## Input
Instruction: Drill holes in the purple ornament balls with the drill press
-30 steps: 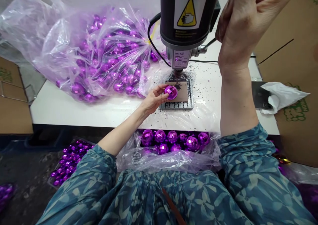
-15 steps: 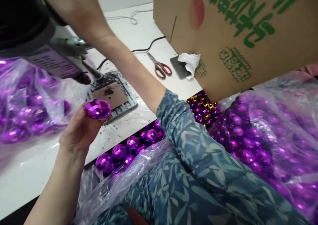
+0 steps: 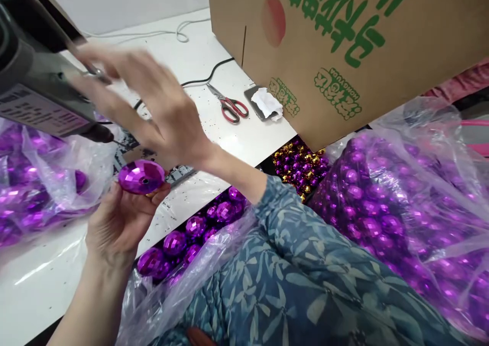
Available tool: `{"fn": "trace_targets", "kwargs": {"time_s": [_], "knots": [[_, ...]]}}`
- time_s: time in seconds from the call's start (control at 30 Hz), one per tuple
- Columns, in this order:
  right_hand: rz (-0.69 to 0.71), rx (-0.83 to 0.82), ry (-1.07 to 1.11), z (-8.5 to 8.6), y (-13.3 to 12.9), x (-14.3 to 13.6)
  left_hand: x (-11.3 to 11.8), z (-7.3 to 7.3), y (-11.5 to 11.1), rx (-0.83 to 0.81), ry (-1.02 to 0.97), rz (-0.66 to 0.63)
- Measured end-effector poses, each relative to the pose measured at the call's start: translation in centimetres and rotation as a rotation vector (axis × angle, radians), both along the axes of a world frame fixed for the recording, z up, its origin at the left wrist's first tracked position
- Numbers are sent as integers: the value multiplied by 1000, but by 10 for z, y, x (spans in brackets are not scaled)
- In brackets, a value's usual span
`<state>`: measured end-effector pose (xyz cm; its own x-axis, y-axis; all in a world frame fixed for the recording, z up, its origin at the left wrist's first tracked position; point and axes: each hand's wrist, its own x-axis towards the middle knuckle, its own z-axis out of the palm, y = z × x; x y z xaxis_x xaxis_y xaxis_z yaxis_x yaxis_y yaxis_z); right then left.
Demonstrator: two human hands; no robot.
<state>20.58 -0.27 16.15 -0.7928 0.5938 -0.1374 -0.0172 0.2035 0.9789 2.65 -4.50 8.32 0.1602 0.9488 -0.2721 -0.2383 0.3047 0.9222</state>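
Note:
A shiny purple faceted ball with a small dark hole in its upper face rests in the fingers of my left hand. That hand is closed round it from below. Just beyond the ball, the thin bit of a drill press points down, apart from it. My right hand, blurred by motion, is beside the machine near its lever, fingers stretched and apart, with nothing seen in them. Partly behind the ball and right hand lies the drill's base plate, strewn with dark shavings.
Red-handled scissors and a dark phone-like slab under crumpled paper lie on the white table. A cardboard box stands behind. Plastic bags of purple balls flank the table; faceted balls sit before me.
My right hand has come down from the top edge into view beside the drill press. The ball in my left hand now shows its hole. The view has shifted slightly.

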Motion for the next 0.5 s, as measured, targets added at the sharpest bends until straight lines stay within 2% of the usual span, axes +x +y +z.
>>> {"fn": "trace_targets", "kwargs": {"time_s": [0.03, 0.07, 0.13, 0.27, 0.33, 0.37, 0.43, 0.5], "knots": [[-3, -233, 609, -18, -15, 2, 0, -1, -1, 0, -2, -24], [60, -484, 1152, -36, -28, 5, 0, -4, -3, -2, -7, -59], [91, -615, 1467, -69, -51, 9, 2, -12, -6, -21, -21, -139], [181, -776, 1794, -123, -82, 30, 15, -23, -19, -98, -35, -271], [105, -736, 1999, -148, -95, 59, 21, -20, -26, -95, -10, -361], [25, -654, 2128, -160, -103, 78, 21, -18, -29, -82, 14, -397], [-199, -419, 2369, -182, -122, 122, 15, -13, -29, -51, 71, -413], [-428, -163, 2535, -195, -145, 165, 1, -14, -22, -36, 131, -358]]}}
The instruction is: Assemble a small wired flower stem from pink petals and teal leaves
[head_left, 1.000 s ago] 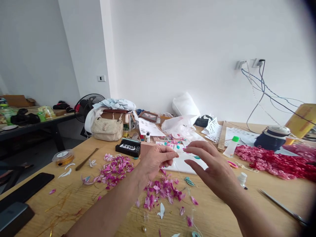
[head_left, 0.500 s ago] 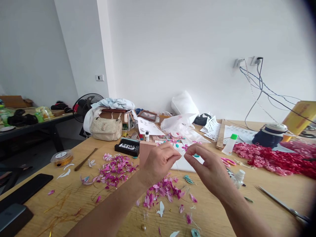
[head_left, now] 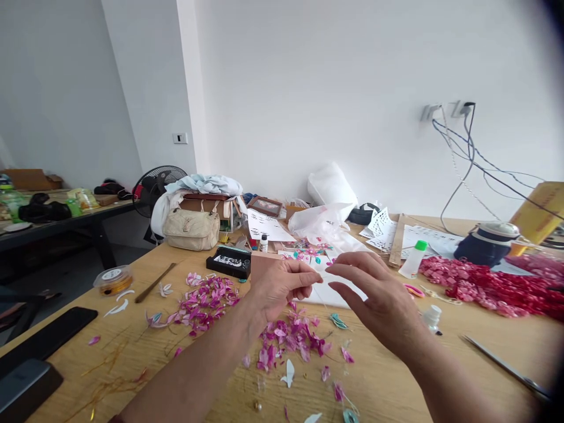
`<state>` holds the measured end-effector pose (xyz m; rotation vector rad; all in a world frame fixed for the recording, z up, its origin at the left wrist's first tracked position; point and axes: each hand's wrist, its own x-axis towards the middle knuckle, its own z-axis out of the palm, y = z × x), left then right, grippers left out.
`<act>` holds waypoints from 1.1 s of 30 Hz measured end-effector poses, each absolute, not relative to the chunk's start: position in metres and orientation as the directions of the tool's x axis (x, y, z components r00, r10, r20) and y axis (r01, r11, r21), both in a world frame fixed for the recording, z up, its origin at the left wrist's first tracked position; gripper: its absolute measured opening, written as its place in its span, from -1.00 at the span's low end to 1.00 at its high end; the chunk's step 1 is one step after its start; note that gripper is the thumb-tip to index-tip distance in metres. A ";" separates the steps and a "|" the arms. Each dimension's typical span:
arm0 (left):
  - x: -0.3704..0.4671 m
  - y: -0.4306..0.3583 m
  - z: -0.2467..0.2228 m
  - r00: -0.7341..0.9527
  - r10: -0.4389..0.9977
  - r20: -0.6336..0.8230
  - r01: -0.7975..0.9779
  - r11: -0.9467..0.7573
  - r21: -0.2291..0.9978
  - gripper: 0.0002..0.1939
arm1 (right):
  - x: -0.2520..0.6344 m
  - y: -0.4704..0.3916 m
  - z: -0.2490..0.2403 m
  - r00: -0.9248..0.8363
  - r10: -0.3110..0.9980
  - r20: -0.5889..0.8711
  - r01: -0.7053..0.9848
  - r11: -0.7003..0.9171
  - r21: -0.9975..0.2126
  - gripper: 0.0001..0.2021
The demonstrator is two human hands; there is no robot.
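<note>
Wooden counter (head_left: 396, 376) strewn with pink petals (head_left: 288, 341): left hand (head_left: 282, 285) stays pinched, seemingly on a thin wire, while right hand (head_left: 383, 299) has drawn apart, fingers now spread and released.

Two hands, left (head_left: 282, 286) and right (head_left: 381, 296); two loose heaps of pink petals (head_left: 205, 298) (head_left: 291, 341) on the surface (head_left: 132, 352); one red heap (head_left: 480, 288); one green-capped bottle (head_left: 413, 260); one beige handbag (head_left: 191, 230); one fan (head_left: 154, 185) (single petals lie too scattered to count)
</note>
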<state>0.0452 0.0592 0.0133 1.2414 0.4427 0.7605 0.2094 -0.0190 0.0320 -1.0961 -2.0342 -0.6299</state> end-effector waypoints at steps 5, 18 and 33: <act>0.047 0.055 0.014 0.698 0.710 0.094 -0.249 0.117 0.961 -0.81 | 0.207 -0.021 0.035 -0.394 0.456 0.798 0.820 0.567 0.081 -0.83; 0.050 0.052 0.013 0.450 0.684 0.574 -0.078 -0.610 0.788 -0.88 | 0.210 -0.017 0.026 0.100 0.847 0.522 0.659 0.337 -0.673 -0.85; 0.047 0.058 0.011 0.708 0.700 0.091 -0.243 0.121 0.962 -0.81 | 0.209 -0.022 0.037 -0.385 0.499 0.776 0.818 0.574 0.037 -0.88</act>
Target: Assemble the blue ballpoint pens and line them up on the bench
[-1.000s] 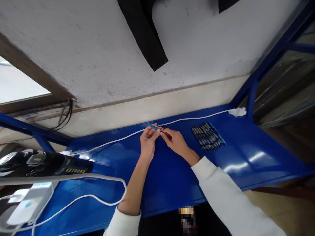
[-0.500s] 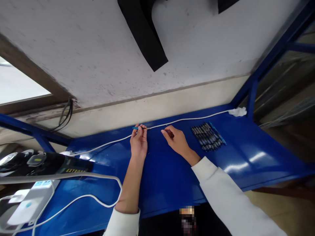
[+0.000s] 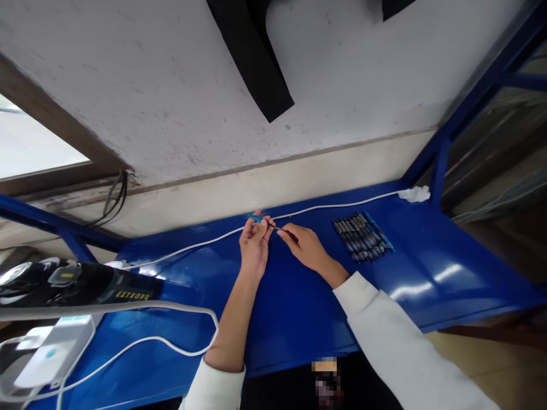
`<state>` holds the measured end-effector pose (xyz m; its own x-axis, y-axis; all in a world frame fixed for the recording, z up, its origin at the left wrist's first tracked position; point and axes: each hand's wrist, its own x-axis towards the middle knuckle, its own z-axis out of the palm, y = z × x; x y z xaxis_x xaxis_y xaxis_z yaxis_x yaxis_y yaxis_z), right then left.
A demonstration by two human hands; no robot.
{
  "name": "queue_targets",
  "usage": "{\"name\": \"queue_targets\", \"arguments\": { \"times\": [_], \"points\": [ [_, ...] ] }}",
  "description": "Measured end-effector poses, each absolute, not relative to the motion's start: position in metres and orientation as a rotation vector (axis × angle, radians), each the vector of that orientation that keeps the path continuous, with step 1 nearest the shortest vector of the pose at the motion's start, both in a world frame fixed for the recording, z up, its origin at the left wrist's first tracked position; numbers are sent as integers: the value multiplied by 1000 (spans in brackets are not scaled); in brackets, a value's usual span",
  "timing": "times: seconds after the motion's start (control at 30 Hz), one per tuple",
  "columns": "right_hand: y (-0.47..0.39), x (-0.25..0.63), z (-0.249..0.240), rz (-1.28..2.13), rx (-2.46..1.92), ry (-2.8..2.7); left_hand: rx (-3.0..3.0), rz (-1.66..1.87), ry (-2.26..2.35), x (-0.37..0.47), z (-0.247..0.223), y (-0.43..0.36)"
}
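Near the back of the blue table [image 3: 294,307], my left hand [image 3: 255,245] is closed around a pen [image 3: 256,218] with a bright blue end pointing left. A thin dark length of it sticks out to the right of my left fingers. My right hand [image 3: 305,245] is closed at that end, its fingertips meeting the thin length. Something dark, seemingly a pen part [image 3: 293,235], shows inside my right fingers; most of it is hidden. To the right of my right hand lies a row of several dark pens [image 3: 361,236], with a blue one [image 3: 379,230] at its right side.
A white cable [image 3: 205,243] runs along the back edge, passing behind my hands to a white crumpled wrap [image 3: 415,194]. At left lie a black cylindrical object [image 3: 85,285] with yellow lettering, a white power strip [image 3: 47,353] and a looped cord [image 3: 171,341]. Behind stands a wall [image 3: 171,102].
My left hand has moved right with the pen. My right fingers now meet the pen's thin end; before, the hands were apart.
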<state>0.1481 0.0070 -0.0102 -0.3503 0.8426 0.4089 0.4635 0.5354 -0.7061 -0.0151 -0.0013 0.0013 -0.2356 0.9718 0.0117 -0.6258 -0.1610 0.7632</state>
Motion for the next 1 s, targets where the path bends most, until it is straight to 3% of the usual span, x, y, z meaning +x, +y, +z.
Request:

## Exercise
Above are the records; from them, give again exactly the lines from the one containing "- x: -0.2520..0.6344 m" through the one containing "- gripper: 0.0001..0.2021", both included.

## Response to this task
  - x: -0.2520..0.6344 m
  - y: -0.4704..0.3916 m
  - z: -0.2490..0.2403 m
  - r00: -0.9248..0.8363
  - r10: -0.3110..0.9980
  - r20: -0.5889..0.8711
  - r01: -0.7053..0.9848
  - r11: -0.7003..0.9171
  - r21: -0.9975..0.2126
  - gripper: 0.0001..0.2021

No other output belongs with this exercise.